Hello everyone, I’ve been building native mobile apps on iOS and Android, such as Texties, some with millions of users, for a living for about 6 years now.
I wanted to gauge the interest among Discourse forum owners for native iOS and Android mobile apps.
It would most likely be a catch-all app where you enter your host name and login (rather than a whitelabeled one). But the important thing is that it is native, with support for a few popular plugins and with push notifications.
I’d like to invest the time to build these for forum owners who would pay a yearly fee to have their forum accessible on such an app. But I’m unsure if there are enough interested forum owners to make it financially viable for me.
Thoughts? If you run a Discourse forum, would you or would you not be willing for pay for a native mobile app for your users?
Just FYI, I spoke to a mod here for the OK to post this here.
When comparing a proposed native app against l the existing browser wrapper code with push support…
What’s the benefit for end users with native? From what I understand the web version is essentially a web delivered app, once that code is cached things move pretty quickly. I can attest to this having found my own discourse community being about the only usable thing on airplane WiFi.
Also, having people enter a URL would be a UI/UX fail for a paid product/service for me.
The main thing for me is understanding what the real tangible benefit to end users of native would be.
Yes, very interested in a native app. I think you can use react native for this. There is a react native app built for Discourse, ( https://github.com/pmusaraj/discourse-mobile-single-site-app) but it functions like a wrapper basically, and doesn’t interact via the JSON api, so it doesn’t truly feel like a real mobile app.
Thanks - I did see the OneSignal version, and it was nice work. I can probably take some clues on the push integration from it.
After some painful experiences with Cordova and React Native, my current approach is to make apps natively (like I write Swift/ObjC on iOS and Java/Kotlin on Android) because certain things are straightforward. Approaches like RN (and the up-and-coming Flutter) look really great, and I hope some day I can just write-once and run anywhere - but RN doesn’t offer the efficiency yet.
This is just my opinion. Some people love RN. And I’ll concede that native has its own issues.
I’ll try to articulate why I think native apps are better than a wrapper (or just point to some external sources) in a separate reply, but the gist of it is that responsiveness, animations tend to be a lot snappier and user experience is better. I know better is a subjective term, but I’ll see if I can find some examples to illustrate it.
I agree - users having to enter a URL to get to their forum wouldn’t be the best experience.
I’m thinking specifically from a discourse community member’s perspective. How much might their discourse experience improve? Would it be drastic? Would it really matter to them? The last one is absolutely key.

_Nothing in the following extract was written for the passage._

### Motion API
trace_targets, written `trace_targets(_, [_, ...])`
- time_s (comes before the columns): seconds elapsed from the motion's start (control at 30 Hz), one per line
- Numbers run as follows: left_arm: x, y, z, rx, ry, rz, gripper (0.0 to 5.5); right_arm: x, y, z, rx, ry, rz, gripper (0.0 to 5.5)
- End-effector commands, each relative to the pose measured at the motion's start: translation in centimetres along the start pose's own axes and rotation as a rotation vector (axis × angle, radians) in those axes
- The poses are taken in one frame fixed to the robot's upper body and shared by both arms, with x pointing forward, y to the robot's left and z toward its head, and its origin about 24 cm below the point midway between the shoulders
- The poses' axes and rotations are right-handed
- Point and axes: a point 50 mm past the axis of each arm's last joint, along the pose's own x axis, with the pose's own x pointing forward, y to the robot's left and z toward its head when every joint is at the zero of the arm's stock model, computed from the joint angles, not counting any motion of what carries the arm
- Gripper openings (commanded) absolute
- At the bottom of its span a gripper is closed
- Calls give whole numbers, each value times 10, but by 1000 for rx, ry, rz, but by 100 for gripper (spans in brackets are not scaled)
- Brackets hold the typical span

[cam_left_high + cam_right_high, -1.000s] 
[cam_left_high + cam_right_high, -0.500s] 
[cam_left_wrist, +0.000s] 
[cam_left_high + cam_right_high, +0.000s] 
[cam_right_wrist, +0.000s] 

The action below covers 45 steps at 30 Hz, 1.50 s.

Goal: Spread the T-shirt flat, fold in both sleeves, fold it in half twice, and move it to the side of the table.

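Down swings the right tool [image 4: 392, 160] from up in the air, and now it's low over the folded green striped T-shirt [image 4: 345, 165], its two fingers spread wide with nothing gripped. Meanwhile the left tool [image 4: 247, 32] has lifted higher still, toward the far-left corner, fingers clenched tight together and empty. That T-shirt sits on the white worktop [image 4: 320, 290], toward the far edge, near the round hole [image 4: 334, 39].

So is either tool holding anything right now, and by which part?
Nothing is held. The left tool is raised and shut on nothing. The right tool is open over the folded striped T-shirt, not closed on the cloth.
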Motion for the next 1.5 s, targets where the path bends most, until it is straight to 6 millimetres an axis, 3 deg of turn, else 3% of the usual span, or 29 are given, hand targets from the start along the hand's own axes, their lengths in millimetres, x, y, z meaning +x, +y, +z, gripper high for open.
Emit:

I like the idea of native myself for the general reasons you point out.
But when I think of my community I’m considering where this might go on a list of priorities, ROI and so on.
Push notifications on iOS and Androids are already supported in the “wrapper” whitelabeled app listed above I though? We just have to add code for the push provider.
The problem is we can’t get the whitelabeled version approved by Apple without adding some functionality that doesn’t exist in the web app, and they don’t consider push notifications to be a substantial enough improvement to justify an app. For a forum! So irritating.
This is great question. I’d hope that the API versioning in Discourse follows the semantic versioning approach (it’s one of the things I’ll have to verify). That way, when there’s an incompatible Discourse update, an app update will have to follow.
The less critical thing would be keeping up with incremental feature updates that don’t make breaking changes to the API. I’ll obviously need to keep a regular schedule of updates to keep up with something like this.
I think supporting the most popular plugins (for example, ones offering by Discourse’s own hosting) would be a start (and a given).
In the case of plugins not on that list, I think we can keep adding support as the number of people needing it goes up. I guess there is a threshold for when supporting a plugin becomes a must have. I don’t know yet what that threshold is. Maybe I’ll be able to prioritize development for an obscure plugin if someone has a strong reason to have it on the app.
I don’t think so - as in I don’t think it’ll have features for admins to manage the site. It should mainly support participating in the forum as a regular user.
I think these are fair points. And merely being a native app will not do it for a user (or an admin that wants to offer it to their users). What you make using the inherent advantages of a native app is what I’m trying to understand. And some of those might easily replicable in the wrapper approach as well.
I realize that at some point, getting something in few people’s hands is the only way to understand if it is worth pursuing. Native is the means to additions like push notifications, better touch targets and responses, animations, navigation and layout that seems more like other mobile apps.
I guess my hope was to understand what a list of must haves would be, what the popular plugins are, and also to put the same question back to forum owners - what are the things that would make a native app worth it for you?
@jtbayly let’s say Apple allowed for you do the wrapper approach with push notifications for a whitelabeled app. Would that be sufficient for you? Is the OneSignal fork (referred to above) be good enough for you then?